When I use jdbc to query data from oracle database,
java code like this:
ParsedSql parsedSql = NamedParameterUtils.parseSqlStatement(apiSql);
MapSqlParameterSource paramSource = new MapSqlParameterSource(param);
String sqlToUse = NamedParameterUtils.substituteNamedParameters(parsedSql, paramSource);
List<SqlParameter> declaredParameters = NamedParameterUtils.buildSqlParameterList(parsedSql, paramSource);
PreparedStatementCreatorFactory creatorFactory = new PreparedStatementCreatorFactory(sqlToUse, declaredParameters);
Object[] params = NamedParameterUtils.buildValueArray(parsedSql, paramSource, null);
PreparedStatementCreator creator = creatorFactory.newPreparedStatementCreator(params);
PreparedStatement preparedStatement = creator.createPreparedStatement(conn);
if(batchCount > maxBatchCount || batchCount == 0){
batchCount = (int)maxBatchCount;
}
preparedStatement.setFetchSize(batchCount);
ResultSet resultSet = preparedStatement.executeQuery();
I set the fetchSize here.When the fetchSize is 10,the execution is normal.When the fetchSize is 100,000,an error occurs.Here is the error message:
java.sql.SQLException: Error
at com.alibaba.druid.pool.DruidDataSource.handleConnectionException(DruidDataSource.java:1770)

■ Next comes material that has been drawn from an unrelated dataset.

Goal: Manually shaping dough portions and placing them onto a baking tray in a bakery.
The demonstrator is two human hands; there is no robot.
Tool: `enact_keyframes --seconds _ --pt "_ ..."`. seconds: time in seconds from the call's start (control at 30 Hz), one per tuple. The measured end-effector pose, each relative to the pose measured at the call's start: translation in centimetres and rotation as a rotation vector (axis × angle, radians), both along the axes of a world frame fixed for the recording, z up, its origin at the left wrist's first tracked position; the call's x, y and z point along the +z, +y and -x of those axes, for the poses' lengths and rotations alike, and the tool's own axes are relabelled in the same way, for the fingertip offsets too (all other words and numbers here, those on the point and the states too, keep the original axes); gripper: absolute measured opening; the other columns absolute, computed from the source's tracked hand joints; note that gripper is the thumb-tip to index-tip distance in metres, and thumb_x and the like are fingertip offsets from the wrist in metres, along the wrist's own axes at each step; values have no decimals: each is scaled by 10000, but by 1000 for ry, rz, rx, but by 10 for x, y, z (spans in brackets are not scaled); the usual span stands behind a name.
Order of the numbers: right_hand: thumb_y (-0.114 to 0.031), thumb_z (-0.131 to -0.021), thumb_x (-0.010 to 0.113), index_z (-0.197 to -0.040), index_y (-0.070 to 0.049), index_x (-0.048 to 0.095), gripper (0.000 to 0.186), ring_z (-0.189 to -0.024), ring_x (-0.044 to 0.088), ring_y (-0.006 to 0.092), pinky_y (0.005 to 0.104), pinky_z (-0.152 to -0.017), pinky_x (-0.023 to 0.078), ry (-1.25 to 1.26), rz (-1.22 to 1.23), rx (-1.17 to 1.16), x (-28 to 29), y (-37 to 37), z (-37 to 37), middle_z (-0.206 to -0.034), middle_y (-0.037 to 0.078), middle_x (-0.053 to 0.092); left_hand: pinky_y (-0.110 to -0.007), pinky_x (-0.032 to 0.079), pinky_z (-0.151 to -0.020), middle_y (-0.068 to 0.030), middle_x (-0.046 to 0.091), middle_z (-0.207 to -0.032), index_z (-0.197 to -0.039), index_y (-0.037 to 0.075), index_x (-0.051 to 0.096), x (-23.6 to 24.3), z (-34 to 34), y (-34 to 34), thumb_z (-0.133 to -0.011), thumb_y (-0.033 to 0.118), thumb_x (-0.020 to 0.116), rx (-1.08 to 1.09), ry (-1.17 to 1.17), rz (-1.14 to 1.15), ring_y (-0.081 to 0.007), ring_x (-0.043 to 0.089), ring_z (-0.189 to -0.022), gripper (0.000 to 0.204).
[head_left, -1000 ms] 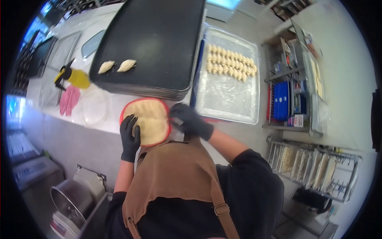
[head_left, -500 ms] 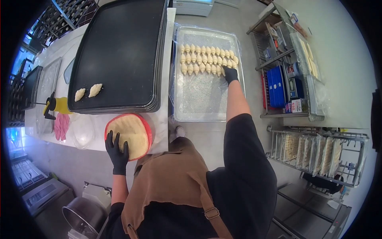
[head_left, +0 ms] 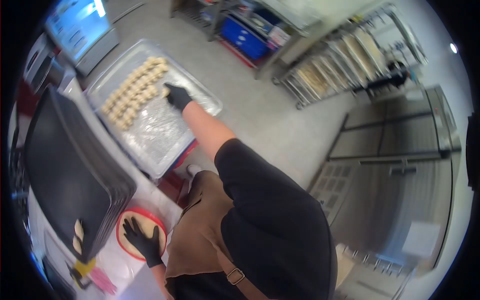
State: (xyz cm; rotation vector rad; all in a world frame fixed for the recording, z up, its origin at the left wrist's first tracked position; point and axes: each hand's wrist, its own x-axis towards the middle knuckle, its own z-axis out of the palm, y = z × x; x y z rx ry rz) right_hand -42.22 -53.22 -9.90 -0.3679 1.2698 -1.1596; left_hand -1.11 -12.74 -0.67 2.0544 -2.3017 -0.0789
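My right hand point(head_left: 178, 97), black-gloved, is over the metal tray point(head_left: 165, 157) with its fingertips closed on a small rolled dough piece point(head_left: 166, 92). Beside it, rows of similar shaped dough pieces point(head_left: 136, 92) lie on the tray's plastic-covered, perforated surface. My left hand point(head_left: 143, 241), also gloved in black, lies with fingers spread on the pale, grainy contents of a red-rimmed round bowl point(head_left: 119, 235). Left of the bowl is a stack of black baking trays point(head_left: 75, 165), its top one bearing two coated dough pieces point(head_left: 78, 229).
A yellow bottle point(head_left: 84, 267) and a pink cloth or glove point(head_left: 103, 281) lie near the bowl on the white table point(head_left: 127, 195). Beyond the floor stand a shelf with blue boxes point(head_left: 244, 37), a wheeled tray rack point(head_left: 335, 60) and a stainless-steel cabinet point(head_left: 385, 185).
My view has swung to the right and tilted. My right hand has drawn back slightly from the rows with a dough piece in its fingertips. My left hand has moved further over the bowl's contents.
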Motion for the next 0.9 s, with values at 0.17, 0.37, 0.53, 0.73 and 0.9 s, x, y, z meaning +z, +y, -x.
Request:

at com.alibaba.druid.pool.DruidPooledConnection.handleException(DruidPooledConnection.java:133)
at com.alibaba.druid.pool.DruidPooledStatement.checkException(DruidPooledStatement.java:82)
at com.alibaba.druid.pool.DruidPooledPreparedStatement.executeQuery(DruidPooledPreparedStatement.java:240)
at com.eternalinfo.alioth.openapi.service.DsApiInfoService.getApiData(DsApiInfoService.java:444)
at com.eternalinfo.alioth.openapi.service.DsApiInfoService.queryForList(DsApiInfoService.java:398)
at com.eternalinfo.alioth.openapi.service.DsApiInfoService.queryForList(DsApiInfoService.java:519)
at com.eternalinfo.alioth.openapi.service.DsApiInfoService$$FastClassBySpringCGLIB$$7b418e4c.invoke(<generated>)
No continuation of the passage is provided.